#### Description of the task:
Copy out the data line by line exactly, from its start to the line bearing "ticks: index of", inclusive.

Top of Input

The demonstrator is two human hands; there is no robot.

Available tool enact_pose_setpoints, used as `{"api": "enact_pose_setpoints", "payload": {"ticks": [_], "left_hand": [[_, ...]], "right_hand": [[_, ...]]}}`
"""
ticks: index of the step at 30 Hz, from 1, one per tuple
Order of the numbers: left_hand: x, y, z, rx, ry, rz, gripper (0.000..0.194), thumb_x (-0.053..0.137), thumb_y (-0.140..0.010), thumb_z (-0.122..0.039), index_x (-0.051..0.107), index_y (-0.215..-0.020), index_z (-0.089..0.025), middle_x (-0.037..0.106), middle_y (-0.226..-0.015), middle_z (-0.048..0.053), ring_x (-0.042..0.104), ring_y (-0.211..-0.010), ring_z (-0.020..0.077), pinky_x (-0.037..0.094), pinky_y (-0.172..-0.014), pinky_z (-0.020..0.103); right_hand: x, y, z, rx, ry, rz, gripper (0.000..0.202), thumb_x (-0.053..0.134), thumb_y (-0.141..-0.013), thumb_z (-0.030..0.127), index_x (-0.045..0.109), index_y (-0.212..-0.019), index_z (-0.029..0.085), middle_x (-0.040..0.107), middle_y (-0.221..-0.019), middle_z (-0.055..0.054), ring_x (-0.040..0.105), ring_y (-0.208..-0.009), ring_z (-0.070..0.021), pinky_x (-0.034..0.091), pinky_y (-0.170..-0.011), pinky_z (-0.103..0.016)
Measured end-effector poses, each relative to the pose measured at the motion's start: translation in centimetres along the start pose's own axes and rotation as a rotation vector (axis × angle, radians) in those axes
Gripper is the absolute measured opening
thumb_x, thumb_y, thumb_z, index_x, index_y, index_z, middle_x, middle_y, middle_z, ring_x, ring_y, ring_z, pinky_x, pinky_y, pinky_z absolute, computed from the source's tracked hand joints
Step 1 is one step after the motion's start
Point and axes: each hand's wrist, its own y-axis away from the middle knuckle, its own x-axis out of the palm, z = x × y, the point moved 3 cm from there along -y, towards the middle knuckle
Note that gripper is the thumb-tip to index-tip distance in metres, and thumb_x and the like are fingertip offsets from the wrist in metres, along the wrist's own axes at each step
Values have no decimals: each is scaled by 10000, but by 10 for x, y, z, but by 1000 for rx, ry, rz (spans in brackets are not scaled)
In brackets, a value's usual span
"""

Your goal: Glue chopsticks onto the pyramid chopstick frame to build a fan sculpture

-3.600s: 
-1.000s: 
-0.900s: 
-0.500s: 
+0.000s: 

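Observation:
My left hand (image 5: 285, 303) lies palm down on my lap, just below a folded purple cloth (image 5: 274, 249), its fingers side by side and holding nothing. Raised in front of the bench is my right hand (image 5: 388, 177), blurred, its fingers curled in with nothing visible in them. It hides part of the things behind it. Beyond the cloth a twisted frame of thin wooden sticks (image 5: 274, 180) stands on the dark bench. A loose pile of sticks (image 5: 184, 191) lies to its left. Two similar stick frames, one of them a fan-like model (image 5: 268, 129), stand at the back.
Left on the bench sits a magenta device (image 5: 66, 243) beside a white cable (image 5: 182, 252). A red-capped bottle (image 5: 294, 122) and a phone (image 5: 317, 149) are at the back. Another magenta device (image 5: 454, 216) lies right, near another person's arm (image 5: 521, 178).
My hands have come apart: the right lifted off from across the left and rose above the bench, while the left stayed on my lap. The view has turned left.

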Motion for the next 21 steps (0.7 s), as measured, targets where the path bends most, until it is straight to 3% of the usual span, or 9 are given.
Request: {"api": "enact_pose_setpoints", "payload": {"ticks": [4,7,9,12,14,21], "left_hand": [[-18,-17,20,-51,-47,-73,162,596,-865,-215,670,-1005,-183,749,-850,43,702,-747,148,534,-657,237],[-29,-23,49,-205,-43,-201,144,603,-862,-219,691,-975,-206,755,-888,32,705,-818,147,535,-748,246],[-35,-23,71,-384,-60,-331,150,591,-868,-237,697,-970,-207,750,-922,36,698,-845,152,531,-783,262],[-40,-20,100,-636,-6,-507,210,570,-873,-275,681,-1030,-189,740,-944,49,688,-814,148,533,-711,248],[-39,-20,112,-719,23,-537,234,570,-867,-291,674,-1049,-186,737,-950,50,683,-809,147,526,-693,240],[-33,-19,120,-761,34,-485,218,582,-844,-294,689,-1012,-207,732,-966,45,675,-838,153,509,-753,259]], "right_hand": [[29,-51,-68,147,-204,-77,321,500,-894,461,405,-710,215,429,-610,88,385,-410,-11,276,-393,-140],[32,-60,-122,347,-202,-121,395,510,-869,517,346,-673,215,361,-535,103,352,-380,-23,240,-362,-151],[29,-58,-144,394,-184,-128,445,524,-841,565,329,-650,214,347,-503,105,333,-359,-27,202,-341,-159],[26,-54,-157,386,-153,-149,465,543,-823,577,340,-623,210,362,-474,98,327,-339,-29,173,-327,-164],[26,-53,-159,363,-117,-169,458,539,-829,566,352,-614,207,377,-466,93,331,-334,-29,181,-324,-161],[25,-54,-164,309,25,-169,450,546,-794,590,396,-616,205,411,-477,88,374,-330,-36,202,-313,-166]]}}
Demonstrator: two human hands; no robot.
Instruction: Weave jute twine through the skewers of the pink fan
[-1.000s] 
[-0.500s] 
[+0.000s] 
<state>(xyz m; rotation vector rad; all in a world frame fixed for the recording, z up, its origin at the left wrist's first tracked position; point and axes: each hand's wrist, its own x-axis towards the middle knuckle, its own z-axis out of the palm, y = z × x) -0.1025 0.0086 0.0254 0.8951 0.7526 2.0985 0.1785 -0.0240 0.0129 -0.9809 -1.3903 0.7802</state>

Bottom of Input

#### Reply to the exercise:
The demonstrator is two human hands; there is no robot.

Available tool enact_pose_setpoints, used as `{"api": "enact_pose_setpoints", "payload": {"ticks": [_], "left_hand": [[_, ...]], "right_hand": [[_, ...]]}}`
"""
ticks: index of the step at 30 Hz, from 1, one per tuple

Nothing remains to be added to the answer.